Thursday, September 22, 2011

Michael Scheibel on "the enemy of the people"

"You have no conception what an amount of harm you do yourself by your impetuosity."
"But what else can such a cantankerous man as you expect?"


These are strong statements spoken from Dr. Stockman's own brother Peter but are they true accusations or just spiteful banter in the heat of argument. 


It is hard to find fabrication in what Peter Stockman says when his brother is so blind to what others are saying. 
For instance in Act III when Mr Hovstad says "Yes But doctor-" Dr. Stockman cuts him off saying  I know what you are going to say. You don't see how on earth it was any more than my duty--my obvious duty as a citizen. Of course it wasn't; I know that as well as you. But my fellow citizens, you know--! Good Lord, think of all the good souls who think so highly of me--!" For one this statement was far from the truth of what Hovstad was thinking or about to say and two it demonstrates Stockman's pigheadedness and overwhelming arrogance. 

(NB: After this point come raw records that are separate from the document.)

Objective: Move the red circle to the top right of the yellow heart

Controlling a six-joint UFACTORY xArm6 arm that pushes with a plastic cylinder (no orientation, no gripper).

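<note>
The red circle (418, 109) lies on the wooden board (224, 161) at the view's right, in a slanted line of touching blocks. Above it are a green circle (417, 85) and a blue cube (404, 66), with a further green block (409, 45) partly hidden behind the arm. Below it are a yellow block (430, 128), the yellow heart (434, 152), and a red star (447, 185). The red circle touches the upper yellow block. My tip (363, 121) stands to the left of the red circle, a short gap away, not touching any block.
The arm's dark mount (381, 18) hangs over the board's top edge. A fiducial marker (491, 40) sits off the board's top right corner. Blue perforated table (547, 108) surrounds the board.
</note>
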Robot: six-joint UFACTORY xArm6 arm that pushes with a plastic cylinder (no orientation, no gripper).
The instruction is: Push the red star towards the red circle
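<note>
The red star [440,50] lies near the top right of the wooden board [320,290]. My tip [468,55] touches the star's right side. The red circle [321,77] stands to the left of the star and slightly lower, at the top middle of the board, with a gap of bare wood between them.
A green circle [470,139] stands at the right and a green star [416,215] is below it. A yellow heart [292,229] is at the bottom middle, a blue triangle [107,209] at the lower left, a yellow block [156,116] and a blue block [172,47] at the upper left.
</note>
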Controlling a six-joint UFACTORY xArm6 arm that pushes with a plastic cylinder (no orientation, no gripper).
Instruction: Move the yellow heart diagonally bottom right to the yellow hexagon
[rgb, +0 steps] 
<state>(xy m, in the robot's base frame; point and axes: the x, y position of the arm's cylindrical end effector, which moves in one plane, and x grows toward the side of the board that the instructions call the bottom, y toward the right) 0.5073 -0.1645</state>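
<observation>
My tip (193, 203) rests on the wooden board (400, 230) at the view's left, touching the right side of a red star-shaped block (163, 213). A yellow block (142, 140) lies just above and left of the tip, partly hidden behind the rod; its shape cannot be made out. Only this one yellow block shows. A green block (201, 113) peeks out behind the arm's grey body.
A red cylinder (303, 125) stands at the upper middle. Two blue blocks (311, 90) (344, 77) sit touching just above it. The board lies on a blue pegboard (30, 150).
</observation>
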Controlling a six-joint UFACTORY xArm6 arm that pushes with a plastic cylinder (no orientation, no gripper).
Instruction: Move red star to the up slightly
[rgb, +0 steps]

The forth Act was where things got interesting when Dr. Stockman claims that he would like to do nothing but do for the community he loves. But he states in front of everyone at the town meeting that the current leadership is poisoned and relates them to vermin. Then if there was not enough insult to injury he goes out and states that worst of all is the liberal majority. In the end it is himself that places him against the community he says he loves rather than everyone else doing it to him.


The ending lines of the play that we will most likely talk about in class are another one of Dr. Stockmans brilliant ideas "It is this, let me tell you--that the strongest man in the world is he who stands most alone." 


Stockman is blind to reality and towards the end of the play has completely lost his mind for what he says is the strongest man in the world is a homeless beggar for they are the ones who stand most alone. For no great man in history has changed the world without the support of others. Now if Stockman had just stuck to defending his discovery of the baths being polluted then maybe he would have had the support. But it is because he turned his argument against the human society itself as a system that he know stands alone for every human must use the system to thrive, no one will follow one who wants to destroy it. But if Stockman wants to find followers then he might as well turn to actual vermin for I am sure they agree with Dr. Stockman's dislike of the human race, but even a rat or mouse may think that he is too proud for the likes of vermin. 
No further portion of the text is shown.